■ **What is expected**
Please write out exactly, without any picture, each line from the first in the listing through the line that includes "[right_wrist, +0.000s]".

-- -- --

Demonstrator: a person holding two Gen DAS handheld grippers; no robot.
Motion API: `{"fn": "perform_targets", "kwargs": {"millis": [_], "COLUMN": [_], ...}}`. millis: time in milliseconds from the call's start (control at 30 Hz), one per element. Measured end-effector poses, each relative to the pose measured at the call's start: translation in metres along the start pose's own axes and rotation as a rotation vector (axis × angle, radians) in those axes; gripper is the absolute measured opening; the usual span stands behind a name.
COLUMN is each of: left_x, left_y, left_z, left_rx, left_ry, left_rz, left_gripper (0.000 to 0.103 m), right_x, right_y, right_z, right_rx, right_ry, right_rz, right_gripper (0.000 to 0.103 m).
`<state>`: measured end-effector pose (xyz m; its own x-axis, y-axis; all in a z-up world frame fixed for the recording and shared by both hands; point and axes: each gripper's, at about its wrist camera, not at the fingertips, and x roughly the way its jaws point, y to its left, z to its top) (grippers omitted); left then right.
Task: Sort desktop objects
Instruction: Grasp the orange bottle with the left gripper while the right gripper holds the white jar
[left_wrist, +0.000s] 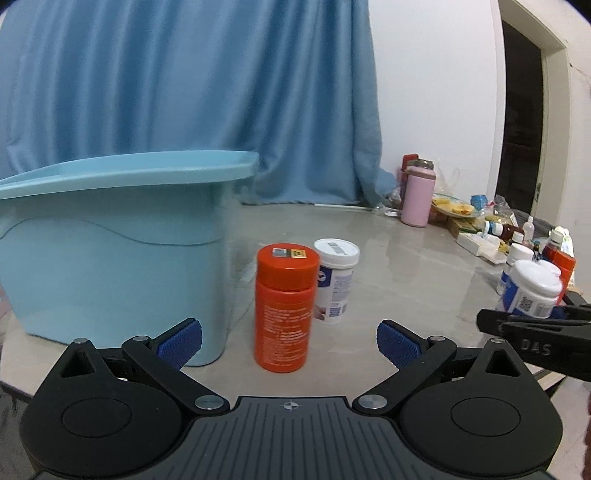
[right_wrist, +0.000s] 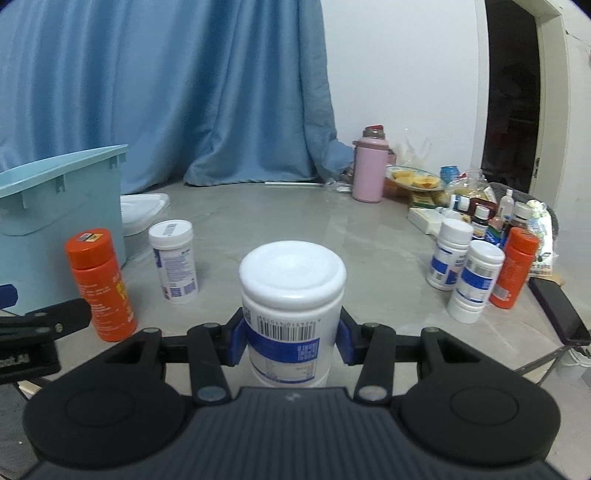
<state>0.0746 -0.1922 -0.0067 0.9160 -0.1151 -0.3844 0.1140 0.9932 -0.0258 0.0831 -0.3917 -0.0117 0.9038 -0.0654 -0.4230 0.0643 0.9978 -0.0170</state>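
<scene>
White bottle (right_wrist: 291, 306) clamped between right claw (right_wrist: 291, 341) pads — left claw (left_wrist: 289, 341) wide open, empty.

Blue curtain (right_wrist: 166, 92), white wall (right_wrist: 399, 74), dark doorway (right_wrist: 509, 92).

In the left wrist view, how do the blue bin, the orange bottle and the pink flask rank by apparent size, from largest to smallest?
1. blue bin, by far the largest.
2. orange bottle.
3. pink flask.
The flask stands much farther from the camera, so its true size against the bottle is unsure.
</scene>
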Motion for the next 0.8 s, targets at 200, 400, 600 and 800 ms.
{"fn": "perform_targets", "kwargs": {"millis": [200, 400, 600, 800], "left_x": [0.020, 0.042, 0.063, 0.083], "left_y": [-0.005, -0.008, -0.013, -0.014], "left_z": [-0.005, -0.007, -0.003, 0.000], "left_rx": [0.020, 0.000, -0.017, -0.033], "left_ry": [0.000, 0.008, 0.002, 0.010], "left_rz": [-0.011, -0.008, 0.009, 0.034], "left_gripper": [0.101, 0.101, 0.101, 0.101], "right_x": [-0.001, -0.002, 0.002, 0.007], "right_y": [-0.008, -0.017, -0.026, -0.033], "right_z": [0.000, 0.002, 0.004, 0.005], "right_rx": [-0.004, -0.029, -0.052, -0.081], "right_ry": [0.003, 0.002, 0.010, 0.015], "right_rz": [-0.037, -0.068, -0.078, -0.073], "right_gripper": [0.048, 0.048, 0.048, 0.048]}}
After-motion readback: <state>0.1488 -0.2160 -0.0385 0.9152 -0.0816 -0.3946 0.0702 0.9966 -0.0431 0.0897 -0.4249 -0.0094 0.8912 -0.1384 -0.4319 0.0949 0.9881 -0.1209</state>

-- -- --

■ **Response**
Demonstrator: a person holding two Gen DAS handheld grippers; no robot.
Motion API: `{"fn": "perform_targets", "kwargs": {"millis": [_], "COLUMN": [_], ...}}`. millis: time in milliseconds from the call's start (control at 30 Hz), one per element. Measured end-effector poses, each relative to the pose measured at the call's start: translation in metres along the start pose's own axes and rotation as a rotation vector (axis × angle, radians) in those axes; gripper is the absolute measured opening; the usual span stands behind a name.
COLUMN is each of: left_x, left_y, left_z, left_rx, left_ry, left_rz, left_gripper (0.000 to 0.103 m), right_x, right_y, right_z, right_rx, right_ry, right_rz, right_gripper (0.000 to 0.103 m).
`<state>`: measured end-effector pose (xyz m; its own x-axis, y-axis; all in a z-up world frame fixed for the recording and shared by both hands; point and axes: each gripper's, at about its wrist camera, not at the fingertips, and x roughly the way its jaws point, y to its left, z to its top) (grippers omitted); left then right.
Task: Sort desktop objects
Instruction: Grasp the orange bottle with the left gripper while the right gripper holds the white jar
[left_wrist, +0.000s] 
[right_wrist, +0.000s] 

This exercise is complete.